Le marché a réagi en se redressant encore plus, considérant que la libération - l'équivalent de moins d'un jour de consommation mondiale de pétrole - soulignait la pénurie mondiale de l'offre.

Les négociants sur les marchés à terme ont poussé agressivement le prix des contrats Brent actuels à plus de 15 $ de plus que les contrats qui livreront le pétrole dans six mois. Il s'agit également d'un record, qui témoigne des inquiétudes croissantes concernant l'insuffisance de l'offre.

FUYANT LES BARILS RUSSES

Même le pétrole non russe a été pris dans la tourmente.

Cinq négociants qui ont parlé à Reuters ont déclaré que les acheteurs évitaient le pétrole livré par l'oléoduc CPC - qui livre plus de 1 million de bpj du Kazakhstan, soit plus de 1 % de l'offre mondiale - parce qu'il peut se panorama avec les qualités russes et qu'il se termine dans un port russe sur la mer Noire, ont déclaré les négociants.

"C'est une source importante d'approvisionnement - plus d'un million de barils par jour - dans un monde qui, en ce moment, a vraiment besoin de cet approvisionnement en pétrole", a déclaré Mike Wirth, directeur général de Chevron, lors d'une conférence téléphonique avec des journalistes mardi.

Chevron Corp détient une participation de 15% dans CPC et une participation de 50% dans Tengizchevroil (TCO), qui développe des champs de pétrole brut dans l'ouest du Kazakhstan.

Les entreprises énergétiques rivales BP, Equinor et Shell ont abandonné des positions de plusieurs milliards de dollars en Russie, et BP a déjà annulé tous ses chargements de fioul à partir du port russe de Taman sur la mer Noire, selon des sources familières avec la question.

Exxon Mobil Corp a déclaré qu'elle retirait ses employés américains de Russie, même si elle n'a pas dit qu'elle y abandonnerait ses opérations.

Les acheteurs du monde entier tentaient de s'approvisionner ailleurs.
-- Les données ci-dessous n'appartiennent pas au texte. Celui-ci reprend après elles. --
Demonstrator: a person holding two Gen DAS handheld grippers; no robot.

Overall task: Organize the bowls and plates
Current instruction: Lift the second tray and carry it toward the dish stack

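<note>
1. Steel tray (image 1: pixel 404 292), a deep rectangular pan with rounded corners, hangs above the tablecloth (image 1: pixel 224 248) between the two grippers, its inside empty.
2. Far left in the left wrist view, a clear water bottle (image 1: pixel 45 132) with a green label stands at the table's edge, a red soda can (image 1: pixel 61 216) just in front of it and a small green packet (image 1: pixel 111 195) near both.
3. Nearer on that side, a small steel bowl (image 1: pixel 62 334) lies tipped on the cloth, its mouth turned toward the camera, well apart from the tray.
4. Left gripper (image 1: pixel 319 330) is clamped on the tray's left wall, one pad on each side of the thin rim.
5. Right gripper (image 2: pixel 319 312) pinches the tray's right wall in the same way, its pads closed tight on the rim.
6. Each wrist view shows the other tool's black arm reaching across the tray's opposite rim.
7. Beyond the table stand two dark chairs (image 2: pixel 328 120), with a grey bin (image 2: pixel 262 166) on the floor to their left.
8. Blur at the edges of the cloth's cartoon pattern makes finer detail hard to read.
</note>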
Le raffineur public indien Bharat Petroleum Corp, qui achète environ 2 millions de barils d'Oural russe par mois, cherche à obtenir plus de pétrole des producteurs du Moyen-Orient pour avril.

Le Canada a déclaré lundi qu'il interdirait les importations de pétrole en provenance de Russie.
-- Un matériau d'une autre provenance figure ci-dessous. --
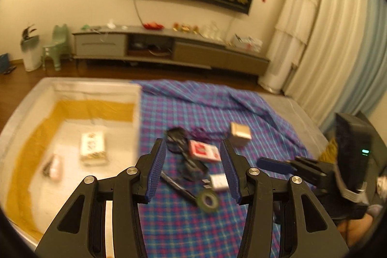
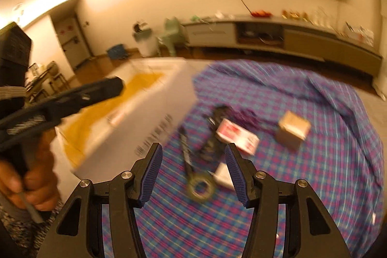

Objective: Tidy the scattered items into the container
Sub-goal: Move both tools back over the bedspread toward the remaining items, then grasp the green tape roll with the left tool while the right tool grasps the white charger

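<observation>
A white box container with a yellow lining stands left of a plaid cloth. Inside it lie a white packet and a small pink item. On the cloth lie a red-and-white box, a brown cardboard box, a roll of green tape, a small white box, a black pen and dark tangled items. My left gripper is open and empty above the pile. My right gripper is open and empty above the tape. The container shows in the right wrist view too.
The cloth covers a grey surface. The right gripper shows at the right of the left wrist view; the left gripper and the hand on it show in the right view. A TV cabinet stands behind.
</observation>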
Les négociants américains ont commencé à éviter les barils russes, tandis que les acheteurs asiatiques attendaient que les banques leur disent clairement s'ils pouvaient effectuer des transactions avec les vendeurs russes.

Le gouvernement malaisien a déclaré qu'un pétrolier battant pavillon russe visé par les sanctions américaines ne sera pas autorisé à faire escale dans le port de Kuala Linggi.
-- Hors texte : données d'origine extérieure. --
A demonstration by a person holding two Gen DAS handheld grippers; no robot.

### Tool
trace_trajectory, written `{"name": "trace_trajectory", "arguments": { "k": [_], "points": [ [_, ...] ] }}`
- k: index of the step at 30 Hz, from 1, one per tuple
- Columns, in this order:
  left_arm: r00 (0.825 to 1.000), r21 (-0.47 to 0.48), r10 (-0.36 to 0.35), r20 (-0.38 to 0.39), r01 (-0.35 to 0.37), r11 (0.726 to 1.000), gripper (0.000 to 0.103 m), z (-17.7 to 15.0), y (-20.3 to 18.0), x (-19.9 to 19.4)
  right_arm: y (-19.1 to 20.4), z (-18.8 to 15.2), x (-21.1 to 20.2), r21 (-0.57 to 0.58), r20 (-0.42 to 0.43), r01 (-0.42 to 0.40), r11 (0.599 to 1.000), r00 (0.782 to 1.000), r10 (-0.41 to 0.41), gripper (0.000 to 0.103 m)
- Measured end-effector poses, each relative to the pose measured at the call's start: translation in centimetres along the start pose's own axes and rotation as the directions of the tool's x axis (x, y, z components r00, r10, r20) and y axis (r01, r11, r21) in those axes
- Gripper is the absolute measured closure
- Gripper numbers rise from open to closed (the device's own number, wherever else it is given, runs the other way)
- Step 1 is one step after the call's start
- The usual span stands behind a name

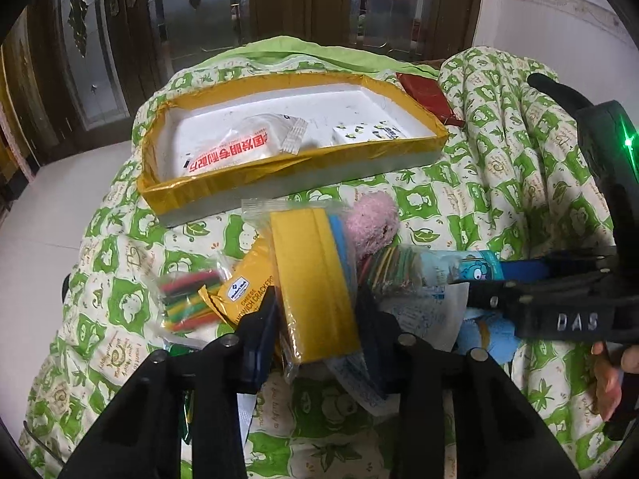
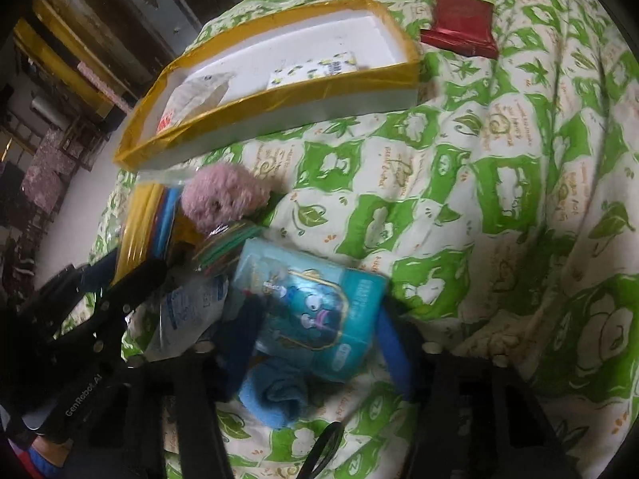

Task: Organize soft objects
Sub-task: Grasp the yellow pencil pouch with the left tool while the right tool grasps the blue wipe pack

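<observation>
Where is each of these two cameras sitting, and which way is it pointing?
Left wrist view: rides on the left gripper, looking down its fingers at a yellow sponge pack between them; the right gripper and a hand show at right.
Right wrist view: rides on the right gripper, looking down at a blue cartoon pack; the left gripper's frame shows at left.
Both share the green quilt, yellow-rimmed tray, pink plush and red packet.

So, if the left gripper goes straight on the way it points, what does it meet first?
The left gripper already has the clear plastic pack of yellow and blue sponge cloths between its fingers. Beyond it probably comes the fluffy pink soft toy, though depth is unclear.
</observation>
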State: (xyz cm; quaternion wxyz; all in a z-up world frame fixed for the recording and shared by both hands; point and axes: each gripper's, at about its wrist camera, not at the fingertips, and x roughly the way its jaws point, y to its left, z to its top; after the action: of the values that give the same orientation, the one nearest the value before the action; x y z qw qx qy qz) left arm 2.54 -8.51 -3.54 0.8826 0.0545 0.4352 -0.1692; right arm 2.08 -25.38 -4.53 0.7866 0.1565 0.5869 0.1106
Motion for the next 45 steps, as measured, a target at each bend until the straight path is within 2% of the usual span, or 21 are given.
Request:
{"name": "trace_trajectory", "arguments": {
  "k": [3, 6, 9, 10, 11, 16, 18, 21, 23, 25, 27, 29, 32, 37, 40, 45],
  "points": [
    [1.000, -0.023, -0.022, 0.000, 0.022, 1.000, 0.067, 0.0, 0.3, -0.1, -0.3, 0.1, -0.3, 0.009, 0.011, -0.014, 1.000, 1.000, 0.014, 0.062],
    [1.000, -0.032, -0.030, -0.004, 0.030, 0.999, 0.067, 0.0, 0.5, -0.1, -0.4, 0.1, -0.2, 0.009, 0.002, -0.033, 0.999, 0.999, 0.033, 0.063],
    [0.999, -0.034, -0.033, -0.010, 0.033, 0.999, 0.067, 0.0, 0.5, 0.1, -0.3, 0.3, 0.1, 0.020, -0.009, -0.049, 0.999, 0.999, 0.049, 0.051],
    [0.999, -0.032, -0.030, -0.010, 0.030, 0.999, 0.066, 0.0, 0.5, 0.2, -0.4, 0.4, 0.3, 0.025, -0.016, -0.064, 0.998, 0.998, 0.064, 0.040],
    [1.000, -0.027, -0.027, -0.010, 0.026, 0.999, 0.066, 0.0, 0.4, 0.2, -0.3, 0.5, 0.4, 0.029, -0.018, -0.070, 0.997, 0.997, 0.070, 0.033],
    [1.000, -0.016, -0.019, -0.010, 0.019, 1.000, 0.058, 0.2, 0.1, 0.5, 0.6, 0.1, 0.6, -0.004, -0.026, -0.043, 0.999, 0.999, 0.042, 0.025],
    [1.000, -0.011, -0.009, -0.007, 0.009, 1.000, 0.054, 0.4, 0.0, 0.7, 1.2, 0.1, 1.1, -0.027, -0.039, -0.016, 1.000, 0.999, 0.015, 0.022],
    [1.000, -0.003, 0.012, -0.002, -0.012, 1.000, 0.054, 0.6, 0.0, 1.0, 2.2, 0.3, 2.0, -0.062, -0.036, 0.041, 0.997, 0.998, -0.044, 0.022],
    [1.000, -0.008, 0.008, -0.002, -0.008, 1.000, 0.054, 0.8, 0.2, 1.1, 2.6, 0.4, 2.4, -0.082, -0.034, 0.073, 0.994, 0.997, -0.076, 0.030],
    [1.000, 0.005, 0.023, -0.003, -0.023, 1.000, 0.061, 0.9, 0.1, 1.4, 3.2, 0.2, 2.7, -0.123, -0.022, 0.116, 0.986, 0.993, -0.119, 0.038],
    [1.000, 0.015, 0.029, -0.001, -0.029, 0.999, 0.065, 0.9, -0.1, 1.5, 3.4, 0.1, 2.6, -0.138, -0.010, 0.126, 0.982, 0.992, -0.129, 0.046],
    [1.000, 0.004, 0.011, 0.004, -0.011, 1.000, 0.066, 0.9, 0.0, 1.3, 3.3, 0.2, 2.0, -0.137, 0.020, 0.118, 0.984, 0.993, -0.116, 0.062],
    [1.000, -0.021, -0.007, 0.014, 0.007, 1.000, 0.067, 0.7, 0.4, 0.9, 2.7, 0.6, 0.7, -0.111, 0.063, 0.077, 0.991, 0.996, -0.071, 0.076],
    [0.998, -0.082, -0.052, 0.038, 0.055, 0.995, 0.069, 0.6, 1.4, 0.0, 1.2, 0.9, -0.2, -0.047, 0.090, -0.008, 0.999, 0.996, 0.012, 0.084],
    [0.995, -0.117, -0.074, 0.059, 0.081, 0.990, 0.069, 0.6, 2.0, -0.7, 0.5, 1.2, -1.2, -0.034, 0.116, -0.031, 0.999, 0.993, 0.034, 0.088],
    [0.992, -0.147, -0.100, 0.072, 0.110, 0.983, 0.069, 0.3, 2.7, -1.4, -0.3, 1.0, -2.7, -0.027, 0.152, -0.066, 0.997, 0.986, 0.069, 0.088]
  ]
}}
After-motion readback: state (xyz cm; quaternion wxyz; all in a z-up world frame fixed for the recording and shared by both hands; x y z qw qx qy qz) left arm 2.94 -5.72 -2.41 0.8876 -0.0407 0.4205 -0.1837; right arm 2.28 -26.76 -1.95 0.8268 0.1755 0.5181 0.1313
Les pays de l'Union européenne envisagent d'interdire aux navires russes d'entrer dans les ports du bloc. La Grande-Bretagne a déclaré lundi qu'elle refuserait l'entrée des ports britanniques à tous les navires appartenant à la Russie, exploités, contrôlés, affrétés, enregistrés ou battant pavillon russe.

SOLUTIONS RUSSES

La Russie, quant à elle, devrait stimuler l'approvisionnement de la Chine. Le monopole des oléoducs Transneft, qui traite plus de 80 % du pétrole total produit en Russie, prévoit d'augmenter les fournitures à la Chine via l'oléoduc ESPO ce mois-ci pour atteindre 2,48 millions de tonnes, contre 2,22 millions de tonnes en février, selon l'agence de presse TASS.

Certaines compagnies pétrolières russes ont cessé d'effectuer des opérations bancaires avec les créanciers sanctionnés, notamment VTB et Sberbank, et se sont tournées vers ceux qui ne font pas l'objet de restrictions, notamment Rosbank, Unicredit et Raiffeisen, ont déclaré à Reuters cinq personnes au fait de la question.